++++ MATERIAL PROVIDED

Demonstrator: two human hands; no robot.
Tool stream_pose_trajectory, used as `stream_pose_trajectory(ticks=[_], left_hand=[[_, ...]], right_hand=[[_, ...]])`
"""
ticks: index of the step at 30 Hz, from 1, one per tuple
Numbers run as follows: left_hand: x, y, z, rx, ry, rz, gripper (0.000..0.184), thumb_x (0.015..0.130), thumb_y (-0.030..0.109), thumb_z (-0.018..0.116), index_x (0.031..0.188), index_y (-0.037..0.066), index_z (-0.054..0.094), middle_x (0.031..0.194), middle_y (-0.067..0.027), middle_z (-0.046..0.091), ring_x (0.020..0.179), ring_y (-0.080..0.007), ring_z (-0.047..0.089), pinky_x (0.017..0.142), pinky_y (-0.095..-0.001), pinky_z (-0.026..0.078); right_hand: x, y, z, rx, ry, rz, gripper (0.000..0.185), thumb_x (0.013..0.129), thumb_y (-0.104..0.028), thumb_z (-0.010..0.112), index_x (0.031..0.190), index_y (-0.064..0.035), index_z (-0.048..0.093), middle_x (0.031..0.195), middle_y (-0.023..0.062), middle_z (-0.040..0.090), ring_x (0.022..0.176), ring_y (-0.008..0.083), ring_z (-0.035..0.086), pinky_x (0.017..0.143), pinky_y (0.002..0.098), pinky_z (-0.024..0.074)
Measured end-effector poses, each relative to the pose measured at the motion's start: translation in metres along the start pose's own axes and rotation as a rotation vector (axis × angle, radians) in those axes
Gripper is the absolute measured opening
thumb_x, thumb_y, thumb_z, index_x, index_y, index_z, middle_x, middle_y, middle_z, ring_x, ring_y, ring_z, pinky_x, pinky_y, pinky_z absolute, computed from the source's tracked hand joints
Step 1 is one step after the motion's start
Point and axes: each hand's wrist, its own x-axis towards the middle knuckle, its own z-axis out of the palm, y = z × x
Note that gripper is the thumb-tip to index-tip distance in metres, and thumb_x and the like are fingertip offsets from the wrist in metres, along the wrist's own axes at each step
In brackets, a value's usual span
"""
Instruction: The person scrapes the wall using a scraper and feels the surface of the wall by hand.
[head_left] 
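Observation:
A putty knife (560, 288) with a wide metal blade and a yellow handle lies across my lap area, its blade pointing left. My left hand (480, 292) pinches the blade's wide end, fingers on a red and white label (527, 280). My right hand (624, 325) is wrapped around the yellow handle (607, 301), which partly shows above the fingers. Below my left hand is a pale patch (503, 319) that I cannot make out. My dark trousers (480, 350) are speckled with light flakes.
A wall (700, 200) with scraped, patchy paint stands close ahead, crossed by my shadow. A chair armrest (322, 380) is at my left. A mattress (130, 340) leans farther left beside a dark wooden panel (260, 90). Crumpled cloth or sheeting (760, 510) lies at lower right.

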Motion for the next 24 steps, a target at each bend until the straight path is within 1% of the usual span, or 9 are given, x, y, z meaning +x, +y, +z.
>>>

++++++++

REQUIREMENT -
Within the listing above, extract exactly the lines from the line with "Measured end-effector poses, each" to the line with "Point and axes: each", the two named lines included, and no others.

TASK SOLUTION -
Measured end-effector poses, each relative to the pose measured at the motion's start: translation in metres along the start pose's own axes and rotation as a rotation vector (axis × angle, radians) in those axes
Gripper is the absolute measured opening
thumb_x, thumb_y, thumb_z, index_x, index_y, index_z, middle_x, middle_y, middle_z, ring_x, ring_y, ring_z, pinky_x, pinky_y, pinky_z absolute, computed from the source's tracked hand joints
Step 1 is one step after the motion's start
Point and axes: each hand's wrist, its own x-axis towards the middle knuckle, its own z-axis out of the palm, y = z × x

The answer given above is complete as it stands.